* PROMPT: In your reply, reproduce every line of the data without any alteration.

* GIVEN INFORMATION:
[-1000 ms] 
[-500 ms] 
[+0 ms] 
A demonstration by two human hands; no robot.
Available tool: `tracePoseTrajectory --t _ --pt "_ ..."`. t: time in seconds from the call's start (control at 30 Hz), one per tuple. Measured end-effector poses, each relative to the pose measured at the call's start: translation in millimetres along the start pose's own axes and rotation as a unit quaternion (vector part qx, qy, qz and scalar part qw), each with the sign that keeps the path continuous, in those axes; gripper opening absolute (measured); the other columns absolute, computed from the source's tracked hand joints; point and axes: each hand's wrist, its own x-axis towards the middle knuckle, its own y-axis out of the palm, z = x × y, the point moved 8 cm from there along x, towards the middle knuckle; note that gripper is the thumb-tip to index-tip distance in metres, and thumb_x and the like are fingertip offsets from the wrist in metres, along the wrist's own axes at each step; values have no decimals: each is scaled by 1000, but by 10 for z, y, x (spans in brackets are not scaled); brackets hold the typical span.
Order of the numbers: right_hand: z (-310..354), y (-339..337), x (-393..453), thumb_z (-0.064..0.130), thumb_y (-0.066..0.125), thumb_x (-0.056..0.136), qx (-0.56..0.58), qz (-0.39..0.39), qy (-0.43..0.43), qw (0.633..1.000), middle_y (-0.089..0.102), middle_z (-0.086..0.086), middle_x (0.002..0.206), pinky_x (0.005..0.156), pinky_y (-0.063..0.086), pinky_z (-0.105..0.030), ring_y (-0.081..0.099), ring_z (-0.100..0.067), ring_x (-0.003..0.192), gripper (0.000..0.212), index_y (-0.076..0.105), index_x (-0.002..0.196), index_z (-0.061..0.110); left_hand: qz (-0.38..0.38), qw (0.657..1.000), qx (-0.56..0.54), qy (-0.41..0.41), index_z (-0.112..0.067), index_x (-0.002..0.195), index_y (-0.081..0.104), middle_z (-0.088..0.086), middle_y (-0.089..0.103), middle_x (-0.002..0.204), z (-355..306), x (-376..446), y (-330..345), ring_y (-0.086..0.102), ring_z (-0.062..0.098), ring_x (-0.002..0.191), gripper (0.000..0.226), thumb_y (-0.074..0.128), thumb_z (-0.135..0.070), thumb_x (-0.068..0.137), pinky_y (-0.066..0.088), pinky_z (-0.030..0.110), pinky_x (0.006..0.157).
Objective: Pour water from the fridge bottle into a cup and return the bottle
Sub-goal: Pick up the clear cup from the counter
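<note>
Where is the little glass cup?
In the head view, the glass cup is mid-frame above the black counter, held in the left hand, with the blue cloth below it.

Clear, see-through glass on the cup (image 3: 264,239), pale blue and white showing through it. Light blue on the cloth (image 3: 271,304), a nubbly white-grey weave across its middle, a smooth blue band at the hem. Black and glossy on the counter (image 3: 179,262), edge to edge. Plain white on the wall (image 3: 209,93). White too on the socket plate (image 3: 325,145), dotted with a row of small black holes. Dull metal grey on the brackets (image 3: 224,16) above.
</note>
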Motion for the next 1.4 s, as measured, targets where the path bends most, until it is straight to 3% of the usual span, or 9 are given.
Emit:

* RESULT OF THIS EXERCISE:
[-1000 ms] 
[-500 ms] 
[+0 ms] 
A demonstration by two human hands; no robot.
Available tool: `tracePoseTrajectory --t _ --pt "_ ..."`. t: time in seconds from the call's start (control at 30 Hz), one per tuple. Measured end-effector poses, each relative to the pose measured at the call's start: translation in millimetres along the start pose's own axes and rotation as a unit quaternion (vector part qx, qy, qz and scalar part qw), each with the sign that keeps the path continuous, in those axes; gripper opening absolute (measured); the other columns absolute, computed from the source's tracked hand joints; point and axes: each hand's wrist, its own x-axis towards the middle knuckle, its own y-axis out of the palm, z = x × y, the point moved 8 cm from there along x, towards the middle knuckle; note that gripper is the thumb-tip to index-tip distance in metres, and thumb_x and the like are fingertip offsets from the wrist in metres, along the wrist's own axes at each step; values have no decimals: each is scaled by 1000, but by 10 for z, y, x (spans in brackets are not scaled); brackets hold the typical span.
Order of the numbers: right_hand: z (-310..354), y (-339..337), x (-393..453), thumb_z (-0.064..0.130), thumb_y (-0.066..0.125), thumb_x (-0.056..0.136), qx (-0.56..0.58), qz (-0.39..0.39), qy (-0.43..0.43), qw (0.633..1.000), middle_y (-0.089..0.102), middle_z (-0.086..0.086), middle_x (0.002..0.206), pinky_x (0.005..0.156), pinky_y (-0.063..0.086), pinky_z (-0.105..0.030), ring_y (-0.081..0.099), ring_z (-0.100..0.067), ring_x (-0.003..0.192), gripper (0.000..0.212), index_y (-0.076..0.105), index_x (-0.002..0.196), index_z (-0.061..0.110); left_hand: qz (-0.38..0.38), qw (0.657..1.000), qx (-0.56..0.54), qy (-0.41..0.41), index_z (-0.112..0.067), index_x (-0.002..0.195), index_y (-0.081..0.104), middle_z (-0.088..0.086), middle_y (-0.089..0.103), middle_x (-0.002..0.204), z (-355..306), x (-376..446), y (-330..345), ring_y (-0.086..0.102), ring_z (-0.062..0.098), ring_x (-0.002..0.191), gripper (0.000..0.226), thumb_y (-0.074..0.128), thumb_z (-0.135..0.070), thumb_x (-0.068..0.137), pinky_y (-0.066..0.088), pinky_z (-0.030..0.110), pinky_x (0.006..0.157).
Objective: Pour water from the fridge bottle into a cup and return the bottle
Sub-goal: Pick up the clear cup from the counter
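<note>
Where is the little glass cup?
In the head view, the glass cup is mid-frame above the black counter, held in the left hand, with the blue cloth below it.

Clear, see-through glass on the cup (image 3: 264,239), pale blue and white showing through it. Light blue on the cloth (image 3: 271,304), a nubbly white-grey weave across its middle, a smooth blue band at the hem. Black and glossy on the counter (image 3: 179,262), edge to edge. Plain white on the wall (image 3: 209,93). White too on the socket plate (image 3: 325,145), dotted with a row of small black holes. Dull metal grey on the brackets (image 3: 224,16) above.
</note>
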Motion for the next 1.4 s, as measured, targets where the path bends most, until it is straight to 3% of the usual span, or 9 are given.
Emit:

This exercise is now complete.